YOUR ASSIGNMENT
Send back all of the data, word for word.

INFORMATION SHOWN

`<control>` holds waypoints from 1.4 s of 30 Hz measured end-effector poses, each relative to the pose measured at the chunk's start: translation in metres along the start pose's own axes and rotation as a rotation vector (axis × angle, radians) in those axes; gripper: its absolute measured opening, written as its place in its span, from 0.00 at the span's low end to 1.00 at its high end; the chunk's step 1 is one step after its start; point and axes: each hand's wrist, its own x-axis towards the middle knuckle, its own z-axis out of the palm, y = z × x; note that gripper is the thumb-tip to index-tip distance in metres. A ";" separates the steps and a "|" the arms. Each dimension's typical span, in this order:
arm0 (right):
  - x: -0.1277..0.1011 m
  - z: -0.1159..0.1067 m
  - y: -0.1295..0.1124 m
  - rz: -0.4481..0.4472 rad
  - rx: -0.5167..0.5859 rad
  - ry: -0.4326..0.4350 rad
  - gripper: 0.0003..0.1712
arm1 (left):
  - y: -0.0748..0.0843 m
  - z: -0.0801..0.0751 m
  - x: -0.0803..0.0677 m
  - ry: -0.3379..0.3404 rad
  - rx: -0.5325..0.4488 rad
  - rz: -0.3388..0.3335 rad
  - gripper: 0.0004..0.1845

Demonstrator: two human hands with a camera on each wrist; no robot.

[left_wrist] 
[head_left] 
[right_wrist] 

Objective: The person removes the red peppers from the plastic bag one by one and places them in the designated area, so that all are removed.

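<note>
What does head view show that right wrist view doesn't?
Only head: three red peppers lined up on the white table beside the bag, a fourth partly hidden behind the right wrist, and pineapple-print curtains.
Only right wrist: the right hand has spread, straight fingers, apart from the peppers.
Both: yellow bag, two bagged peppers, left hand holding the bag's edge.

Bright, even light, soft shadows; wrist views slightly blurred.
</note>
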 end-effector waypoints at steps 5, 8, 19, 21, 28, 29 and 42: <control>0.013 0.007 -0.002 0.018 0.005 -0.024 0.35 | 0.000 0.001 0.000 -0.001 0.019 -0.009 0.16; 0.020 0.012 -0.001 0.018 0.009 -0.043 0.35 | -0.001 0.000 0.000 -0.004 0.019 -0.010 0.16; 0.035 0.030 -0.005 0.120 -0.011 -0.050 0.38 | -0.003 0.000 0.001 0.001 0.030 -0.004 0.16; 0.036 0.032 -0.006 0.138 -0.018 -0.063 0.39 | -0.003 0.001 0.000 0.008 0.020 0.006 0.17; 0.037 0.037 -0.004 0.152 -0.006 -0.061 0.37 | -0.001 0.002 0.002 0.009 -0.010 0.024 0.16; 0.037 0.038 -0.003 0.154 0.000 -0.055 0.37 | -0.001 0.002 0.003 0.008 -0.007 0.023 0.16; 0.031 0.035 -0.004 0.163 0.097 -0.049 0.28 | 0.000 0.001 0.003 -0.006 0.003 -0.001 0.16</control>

ANSWER AREA
`<control>` holds waypoints from 1.4 s of 30 Hz measured end-effector poses, each relative to the pose measured at the chunk's start: translation in metres along the start pose's own axes and rotation as a rotation vector (axis × angle, radians) in those axes; gripper: its absolute measured opening, written as its place in its span, from 0.00 at the span's low end to 1.00 at its high end; the chunk's step 1 is one step after its start; point and axes: each hand's wrist, its own x-axis towards the middle knuckle, its own z-axis out of the palm, y = z × x; note that gripper is the thumb-tip to index-tip distance in metres. A ";" separates the steps and a "|" the arms. Each dimension's typical span, in this order:
arm0 (right):
  - x: -0.1277..0.1011 m
  - z: -0.1159..0.1067 m
  - y: -0.1295..0.1124 m
  - rz: -0.4481..0.4472 rad
  - rx: -0.5167..0.5859 rad
  - ry: -0.4326..0.4350 rad
  - gripper: 0.0003..0.1712
arm1 (left):
  - y: -0.0748..0.0843 m
  - z: -0.0801..0.0751 m
  - x: -0.0803..0.0677 m
  - ry: -0.3379..0.3404 rad
  - rx: -0.5325..0.4488 rad
  - rz: -0.3388..0.3335 rad
  - gripper: 0.0004..0.1845

Demonstrator: two human hands with a camera on each wrist; no robot.

[left_wrist] 
[head_left] 
[right_wrist] 

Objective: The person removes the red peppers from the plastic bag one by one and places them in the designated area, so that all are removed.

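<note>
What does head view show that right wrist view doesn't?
Only head: three red peppers lined up on the white table beside the bag, a fourth partly hidden behind the right wrist, and pineapple-print curtains.
Only right wrist: the right hand has spread, straight fingers, apart from the peppers.
Both: yellow bag, two bagged peppers, left hand holding the bag's edge.

Bright, even light, soft shadows; wrist views slightly blurred.
</note>
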 end-effector waypoints at steps 5, 8, 19, 21, 28, 29 and 42: <control>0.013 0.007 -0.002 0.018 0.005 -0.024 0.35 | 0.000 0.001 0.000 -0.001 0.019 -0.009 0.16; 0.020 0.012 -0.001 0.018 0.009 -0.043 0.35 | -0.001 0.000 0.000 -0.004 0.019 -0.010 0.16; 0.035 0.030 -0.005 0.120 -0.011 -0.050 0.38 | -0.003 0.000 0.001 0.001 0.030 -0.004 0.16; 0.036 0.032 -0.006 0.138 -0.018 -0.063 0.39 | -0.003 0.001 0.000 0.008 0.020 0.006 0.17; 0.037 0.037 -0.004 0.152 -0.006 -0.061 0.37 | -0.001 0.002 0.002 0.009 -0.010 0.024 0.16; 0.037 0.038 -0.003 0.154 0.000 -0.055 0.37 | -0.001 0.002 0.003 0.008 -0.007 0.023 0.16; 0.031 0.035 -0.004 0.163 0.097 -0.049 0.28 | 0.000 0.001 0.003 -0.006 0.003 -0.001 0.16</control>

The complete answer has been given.